- **What this task involves**
Transcribe the entries below exactly as they appear.

*** Opening Information provided ***

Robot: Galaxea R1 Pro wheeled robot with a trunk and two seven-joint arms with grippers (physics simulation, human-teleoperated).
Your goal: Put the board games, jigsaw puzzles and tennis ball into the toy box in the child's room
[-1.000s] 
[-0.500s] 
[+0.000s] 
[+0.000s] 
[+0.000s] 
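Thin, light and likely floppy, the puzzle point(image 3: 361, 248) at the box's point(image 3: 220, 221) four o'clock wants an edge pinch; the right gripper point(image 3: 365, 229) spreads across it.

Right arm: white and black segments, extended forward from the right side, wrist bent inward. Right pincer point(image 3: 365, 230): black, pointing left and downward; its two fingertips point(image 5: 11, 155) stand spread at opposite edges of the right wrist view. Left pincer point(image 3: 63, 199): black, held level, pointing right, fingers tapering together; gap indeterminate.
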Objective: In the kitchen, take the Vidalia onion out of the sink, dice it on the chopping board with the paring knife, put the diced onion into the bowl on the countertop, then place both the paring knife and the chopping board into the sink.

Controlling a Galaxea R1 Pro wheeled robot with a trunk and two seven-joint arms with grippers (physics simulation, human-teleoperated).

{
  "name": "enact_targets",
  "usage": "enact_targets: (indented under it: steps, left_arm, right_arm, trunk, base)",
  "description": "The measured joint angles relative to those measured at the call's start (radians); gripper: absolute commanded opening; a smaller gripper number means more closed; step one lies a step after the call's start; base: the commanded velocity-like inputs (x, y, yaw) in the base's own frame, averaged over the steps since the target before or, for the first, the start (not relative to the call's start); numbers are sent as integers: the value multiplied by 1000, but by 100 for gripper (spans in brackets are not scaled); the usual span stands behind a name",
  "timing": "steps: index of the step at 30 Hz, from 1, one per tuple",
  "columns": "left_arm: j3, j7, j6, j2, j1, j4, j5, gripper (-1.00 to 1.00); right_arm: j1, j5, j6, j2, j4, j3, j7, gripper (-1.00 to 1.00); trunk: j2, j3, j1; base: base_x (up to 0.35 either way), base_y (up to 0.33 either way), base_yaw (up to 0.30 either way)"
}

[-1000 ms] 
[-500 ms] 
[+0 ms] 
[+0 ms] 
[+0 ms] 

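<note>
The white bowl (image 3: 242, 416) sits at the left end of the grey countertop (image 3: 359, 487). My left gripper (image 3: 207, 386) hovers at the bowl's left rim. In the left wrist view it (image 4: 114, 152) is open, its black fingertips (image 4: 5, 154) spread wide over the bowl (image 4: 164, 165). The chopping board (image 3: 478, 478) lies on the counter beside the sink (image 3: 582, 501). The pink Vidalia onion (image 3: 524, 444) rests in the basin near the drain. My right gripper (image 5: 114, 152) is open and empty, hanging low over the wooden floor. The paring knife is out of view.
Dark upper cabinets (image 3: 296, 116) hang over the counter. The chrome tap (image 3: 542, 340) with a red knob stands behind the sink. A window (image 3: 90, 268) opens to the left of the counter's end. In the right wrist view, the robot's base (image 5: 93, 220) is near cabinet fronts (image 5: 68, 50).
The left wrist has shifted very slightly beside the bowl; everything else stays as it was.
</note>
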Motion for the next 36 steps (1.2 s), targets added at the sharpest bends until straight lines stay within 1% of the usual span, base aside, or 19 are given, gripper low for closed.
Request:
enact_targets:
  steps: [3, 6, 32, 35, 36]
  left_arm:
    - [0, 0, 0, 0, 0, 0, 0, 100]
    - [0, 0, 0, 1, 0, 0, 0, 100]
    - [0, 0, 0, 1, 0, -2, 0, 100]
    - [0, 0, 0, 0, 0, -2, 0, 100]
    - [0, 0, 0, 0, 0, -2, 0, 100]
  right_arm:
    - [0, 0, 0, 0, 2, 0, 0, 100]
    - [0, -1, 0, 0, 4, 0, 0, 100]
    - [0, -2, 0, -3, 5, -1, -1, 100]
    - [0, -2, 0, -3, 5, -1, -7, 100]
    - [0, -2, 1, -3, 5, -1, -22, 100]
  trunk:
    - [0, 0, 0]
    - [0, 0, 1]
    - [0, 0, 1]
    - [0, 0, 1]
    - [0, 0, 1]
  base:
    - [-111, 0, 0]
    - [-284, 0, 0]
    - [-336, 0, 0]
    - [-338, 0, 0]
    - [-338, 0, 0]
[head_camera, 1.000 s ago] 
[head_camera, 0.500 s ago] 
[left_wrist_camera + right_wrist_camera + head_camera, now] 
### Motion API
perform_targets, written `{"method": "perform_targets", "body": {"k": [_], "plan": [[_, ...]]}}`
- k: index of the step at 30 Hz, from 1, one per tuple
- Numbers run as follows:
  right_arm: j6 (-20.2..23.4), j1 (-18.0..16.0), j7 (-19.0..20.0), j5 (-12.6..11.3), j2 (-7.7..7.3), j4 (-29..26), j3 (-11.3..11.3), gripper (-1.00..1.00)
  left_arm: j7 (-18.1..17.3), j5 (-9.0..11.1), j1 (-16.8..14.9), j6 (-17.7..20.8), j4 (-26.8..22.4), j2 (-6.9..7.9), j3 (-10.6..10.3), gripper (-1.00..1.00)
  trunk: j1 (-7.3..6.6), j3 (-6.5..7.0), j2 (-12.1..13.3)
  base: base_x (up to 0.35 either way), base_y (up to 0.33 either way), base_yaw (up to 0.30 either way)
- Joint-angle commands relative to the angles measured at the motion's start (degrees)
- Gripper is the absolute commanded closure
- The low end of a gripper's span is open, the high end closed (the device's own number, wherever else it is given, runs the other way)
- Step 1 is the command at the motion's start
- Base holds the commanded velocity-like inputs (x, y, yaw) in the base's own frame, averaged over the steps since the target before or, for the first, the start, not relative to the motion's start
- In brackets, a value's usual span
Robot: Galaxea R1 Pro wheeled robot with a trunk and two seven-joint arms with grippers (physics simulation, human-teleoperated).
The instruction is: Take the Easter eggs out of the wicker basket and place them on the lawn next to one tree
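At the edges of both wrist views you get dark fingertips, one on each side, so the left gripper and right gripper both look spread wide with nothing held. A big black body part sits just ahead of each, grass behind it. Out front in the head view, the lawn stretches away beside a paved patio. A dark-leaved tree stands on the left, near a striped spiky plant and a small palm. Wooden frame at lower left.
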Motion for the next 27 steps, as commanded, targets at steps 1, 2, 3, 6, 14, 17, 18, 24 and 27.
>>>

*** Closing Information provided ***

- **Answer to this exercise**
Robot: Galaxea R1 Pro wheeled robot with a trunk and two seven-joint arms with grippers (physics simulation, human-teleoperated).
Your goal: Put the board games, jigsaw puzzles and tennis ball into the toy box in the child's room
[-1.000s] 
[-0.500s] 
[+0.000s] 
[+0.000s] 
[+0.000s] 
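Thin, light and likely floppy, the puzzle point(image 3: 361, 248) at the box's point(image 3: 220, 221) four o'clock wants an edge pinch; the right gripper point(image 3: 365, 229) spreads across it.

Right arm: white and black segments, extended forward from the right side, wrist bent inward. Right pincer point(image 3: 365, 230): black, pointing left and downward; its two fingertips point(image 5: 11, 155) stand spread at opposite edges of the right wrist view. Left pincer point(image 3: 63, 199): black, held level, pointing right, fingers tapering together; gap indeterminate.
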Objective: In the kitchen, take the Vidalia onion out of the sink, dice it on the chopping board with the paring knife, put the diced onion into the bowl on the countertop, then place both the paring knife and the chopping board into the sink.

Controlling a Galaxea R1 Pro wheeled robot with a trunk and two seven-joint arms with grippers (physics simulation, human-teleoperated).

{
  "name": "enact_targets",
  "usage": "enact_targets: (indented under it: steps, left_arm, right_arm, trunk, base)",
  "description": "The measured joint angles relative to those measured at the call's start (radians); gripper: absolute commanded opening; a smaller gripper number means more closed; step one lies a step after the call's start; base: the commanded velocity-like inputs (x, y, yaw) in the base's own frame, averaged over the steps since the target before or, for the first, the start (not relative to the call's start); numbers are sent as integers: the value multiplied by 1000, but by 100 for gripper (spans in brackets are not scaled); the usual span stands behind a name",
  "timing": "steps: index of the step at 30 Hz, from 1, one per tuple",
  "columns": "left_arm: j3, j7, j6, j2, j1, j4, j5, gripper (-1.00 to 1.00); right_arm: j1, j5, j6, j2, j4, j3, j7, gripper (-1.00 to 1.00); trunk: j2, j3, j1; base: base_x (up to 0.35 either way), base_y (up to 0.33 either way), base_yaw (up to 0.30 either way)"
}

[-1000 ms] 
[-500 ms] 
[+0 ms] 
[+0 ms] 
[+0 ms] 

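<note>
The white bowl (image 3: 242, 416) sits at the left end of the grey countertop (image 3: 359, 487). My left gripper (image 3: 207, 386) hovers at the bowl's left rim. In the left wrist view it (image 4: 114, 152) is open, its black fingertips (image 4: 5, 154) spread wide over the bowl (image 4: 164, 165). The chopping board (image 3: 478, 478) lies on the counter beside the sink (image 3: 582, 501). The pink Vidalia onion (image 3: 524, 444) rests in the basin near the drain. My right gripper (image 5: 114, 152) is open and empty, hanging low over the wooden floor. The paring knife is out of view.
Dark upper cabinets (image 3: 296, 116) hang over the counter. The chrome tap (image 3: 542, 340) with a red knob stands behind the sink. A window (image 3: 90, 268) opens to the left of the counter's end. In the right wrist view, the robot's base (image 5: 93, 220) is near cabinet fronts (image 5: 68, 50).
The left wrist has shifted very slightly beside the bowl; everything else stays as it was.
</note>
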Motion for the next 36 steps (1.2 s), targets added at the sharpest bends until straight lines stay within 1% of the usual span, base aside, or 19 are given, gripper low for closed.
Request:
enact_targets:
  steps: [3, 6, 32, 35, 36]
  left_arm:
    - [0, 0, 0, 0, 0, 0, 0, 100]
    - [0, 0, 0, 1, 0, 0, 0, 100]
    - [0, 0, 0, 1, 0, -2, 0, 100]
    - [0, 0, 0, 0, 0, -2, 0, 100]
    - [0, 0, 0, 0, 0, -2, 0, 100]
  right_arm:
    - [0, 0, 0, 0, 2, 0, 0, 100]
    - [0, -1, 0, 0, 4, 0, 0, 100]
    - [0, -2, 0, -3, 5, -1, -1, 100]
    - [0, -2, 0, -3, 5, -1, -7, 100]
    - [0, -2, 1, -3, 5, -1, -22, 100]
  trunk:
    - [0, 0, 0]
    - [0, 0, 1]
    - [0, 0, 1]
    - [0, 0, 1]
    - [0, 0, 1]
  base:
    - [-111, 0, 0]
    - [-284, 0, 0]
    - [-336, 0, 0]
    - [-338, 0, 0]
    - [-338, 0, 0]
[head_camera, 1.000 s ago] 
[head_camera, 0.500 s ago] 
[left_wrist_camera + right_wrist_camera + head_camera, now] 
### Motion API
perform_targets, written `{"method": "perform_targets", "body": {"k": [_], "plan": [[_, ...]]}}`
- k: index of the step at 30 Hz, from 1, one per tuple
- Numbers run as follows:
  right_arm: j6 (-20.2..23.4), j1 (-18.0..16.0), j7 (-19.0..20.0), j5 (-12.6..11.3), j2 (-7.7..7.3), j4 (-29..26), j3 (-11.3..11.3), gripper (-1.00..1.00)
  left_arm: j7 (-18.1..17.3), j5 (-9.0..11.1), j1 (-16.8..14.9), j6 (-17.7..20.8), j4 (-26.8..22.4), j2 (-6.9..7.9), j3 (-10.6..10.3), gripper (-1.00..1.00)
  trunk: j1 (-7.3..6.6), j3 (-6.5..7.0), j2 (-12.1..13.3)
  base: base_x (up to 0.35 either way), base_y (up to 0.33 either way), base_yaw (up to 0.30 either way)
- Joint-angle commands relative to the angles measured at the motion's start (degrees)
- Gripper is the absolute commanded closure
- The low end of a gripper's span is open, the high end closed (the device's own number, wherever else it is given, runs the other way)
- Step 1 is the command at the motion's start
- Base holds the commanded velocity-like inputs (x, y, yaw) in the base's own frame, averaged over the steps since the target before or, for the first, the start, not relative to the motion's start
- In brackets, a value's usual span
Robot: Galaxea R1 Pro wheeled robot with a trunk and two seven-joint arms with grippers (physics simulation, human-teleoperated).
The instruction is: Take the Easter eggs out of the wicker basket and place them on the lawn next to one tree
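At the edges of both wrist views you get dark fingertips, one on each side, so the left gripper and right gripper both look spread wide with nothing held. A big black body part sits just ahead of each, grass behind it. Out front in the head view, the lawn stretches away beside a paved patio. A dark-leaved tree stands on the left, near a striped spiky plant and a small palm. Wooden frame at lower left.
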Motion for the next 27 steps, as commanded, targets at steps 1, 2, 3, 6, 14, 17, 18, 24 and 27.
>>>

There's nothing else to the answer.